Japanese company makes smart pants device to help elderly by telling it’s toilet time

Technically Incorrect. This is a real invention from Japan. A device that gives you a countdown before you have to go to the restroom

A Japanese company showed a device that lets you know before time when you need to use the toilet. The device known as Dfree has been invented by the Japanese tech company Triple W and was unveiled at last week’s Combined Exhibition of Advanced Technologies (CEATEC) fair, outside Tokyo.

Dfree is a device that fits on your underwear and tracks your bowel movements. People who suffer from faecal incontinence, or those that just need more time to find or go to the bathroom will find this device handy, says the company. However, others who simply want to be able to time when they need to go to the bathroom could also make use of the device. The device is not yet on sale but could be on the market by spring next year.

“This device predicts faecal excretion. The device goes on your stomach and uses ultrasonic waves to monitor your internal organs and sends the data to smartphones to be displayed,” said Ryohei Ochiai, of Triple W Japan’s Solution Development.

Japanese company makes smart pants device to help elderly by telling it's toilet time

However, the device isn’t completely finished, as the company is still working on the best way to secure the device to underwear, as many people are concerned that it may rub against their skin.

“We are still in the process of looking at whether to use tape or belts to secure the device to the stomach. However, many elderly people are concerned about skin chafing. So we are looking at how to secure the device safely and solidly,” Ochiai said.

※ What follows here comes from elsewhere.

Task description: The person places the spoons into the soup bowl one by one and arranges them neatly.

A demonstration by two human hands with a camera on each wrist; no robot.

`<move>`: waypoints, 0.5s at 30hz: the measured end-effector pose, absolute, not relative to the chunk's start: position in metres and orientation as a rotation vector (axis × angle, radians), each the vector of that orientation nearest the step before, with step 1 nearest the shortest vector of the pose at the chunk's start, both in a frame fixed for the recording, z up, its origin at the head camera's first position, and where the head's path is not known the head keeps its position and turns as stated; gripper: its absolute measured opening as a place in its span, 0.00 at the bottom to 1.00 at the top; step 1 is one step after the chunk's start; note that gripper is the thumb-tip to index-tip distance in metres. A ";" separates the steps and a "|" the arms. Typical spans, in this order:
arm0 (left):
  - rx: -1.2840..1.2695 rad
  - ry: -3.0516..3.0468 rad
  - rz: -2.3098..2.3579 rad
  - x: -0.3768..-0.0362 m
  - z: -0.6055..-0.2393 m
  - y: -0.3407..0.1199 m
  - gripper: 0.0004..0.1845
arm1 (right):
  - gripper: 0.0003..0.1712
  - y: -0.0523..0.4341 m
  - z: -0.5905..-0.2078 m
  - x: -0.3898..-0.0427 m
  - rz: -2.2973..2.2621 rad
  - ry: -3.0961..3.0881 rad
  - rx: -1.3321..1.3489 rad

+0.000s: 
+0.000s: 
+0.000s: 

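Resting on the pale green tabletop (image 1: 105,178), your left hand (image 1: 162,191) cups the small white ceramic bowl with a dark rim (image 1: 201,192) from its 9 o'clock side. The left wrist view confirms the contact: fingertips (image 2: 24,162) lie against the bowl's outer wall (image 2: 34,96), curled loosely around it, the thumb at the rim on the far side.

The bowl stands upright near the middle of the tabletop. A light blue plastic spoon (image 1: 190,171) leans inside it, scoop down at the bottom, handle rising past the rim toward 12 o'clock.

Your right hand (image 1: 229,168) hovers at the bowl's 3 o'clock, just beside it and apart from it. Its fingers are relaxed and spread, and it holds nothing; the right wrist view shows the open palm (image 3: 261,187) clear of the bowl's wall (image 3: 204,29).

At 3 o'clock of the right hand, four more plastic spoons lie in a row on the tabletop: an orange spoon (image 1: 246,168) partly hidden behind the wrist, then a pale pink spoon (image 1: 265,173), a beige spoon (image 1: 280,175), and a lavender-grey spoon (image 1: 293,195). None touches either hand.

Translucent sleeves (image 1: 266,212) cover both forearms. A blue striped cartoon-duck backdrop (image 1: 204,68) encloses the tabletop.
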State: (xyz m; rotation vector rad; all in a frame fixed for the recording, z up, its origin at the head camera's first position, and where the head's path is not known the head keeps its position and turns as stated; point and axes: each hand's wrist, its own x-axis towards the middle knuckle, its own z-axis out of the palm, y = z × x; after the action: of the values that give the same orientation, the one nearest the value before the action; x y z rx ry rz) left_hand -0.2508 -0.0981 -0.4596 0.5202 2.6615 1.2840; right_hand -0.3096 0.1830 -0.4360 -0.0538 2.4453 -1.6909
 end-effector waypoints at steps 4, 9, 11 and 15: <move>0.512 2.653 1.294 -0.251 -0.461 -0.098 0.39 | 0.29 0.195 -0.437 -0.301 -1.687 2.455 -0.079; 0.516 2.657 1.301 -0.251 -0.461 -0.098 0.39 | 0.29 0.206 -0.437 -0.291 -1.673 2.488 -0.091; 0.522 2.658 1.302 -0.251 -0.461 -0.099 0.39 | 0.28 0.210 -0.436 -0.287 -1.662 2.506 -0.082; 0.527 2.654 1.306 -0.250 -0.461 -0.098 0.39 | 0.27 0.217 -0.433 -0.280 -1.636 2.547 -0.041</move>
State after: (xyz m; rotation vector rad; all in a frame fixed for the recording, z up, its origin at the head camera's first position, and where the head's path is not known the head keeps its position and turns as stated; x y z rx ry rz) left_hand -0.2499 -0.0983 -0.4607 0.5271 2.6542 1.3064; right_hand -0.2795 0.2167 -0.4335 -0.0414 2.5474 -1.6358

The increasing number of elderly people in Japan has generated a large industry to cater to them. Triple W thinks that Dfree has more potential as two out of every five people in Japan will be aged 65 or older by 2060. As a result, it would be the fastest aging population among developed countries with the population falling by 30 percent to below 90 million.

Many Japanese visitors who visited the booth said that they saw the advantages of the device. “I think this device would be great for (elderly) people who are not ready to use diapers but need them,” said 43-year old Naoki Wadamori, a teacher and resident of Tokyo.

The company says that the device could also work very well on babies, even though they are not the primary target. The firm should also work out method to see how they could secure the device on a toddler, it also believes that the device will be helpful to parents who are toilet training their babies.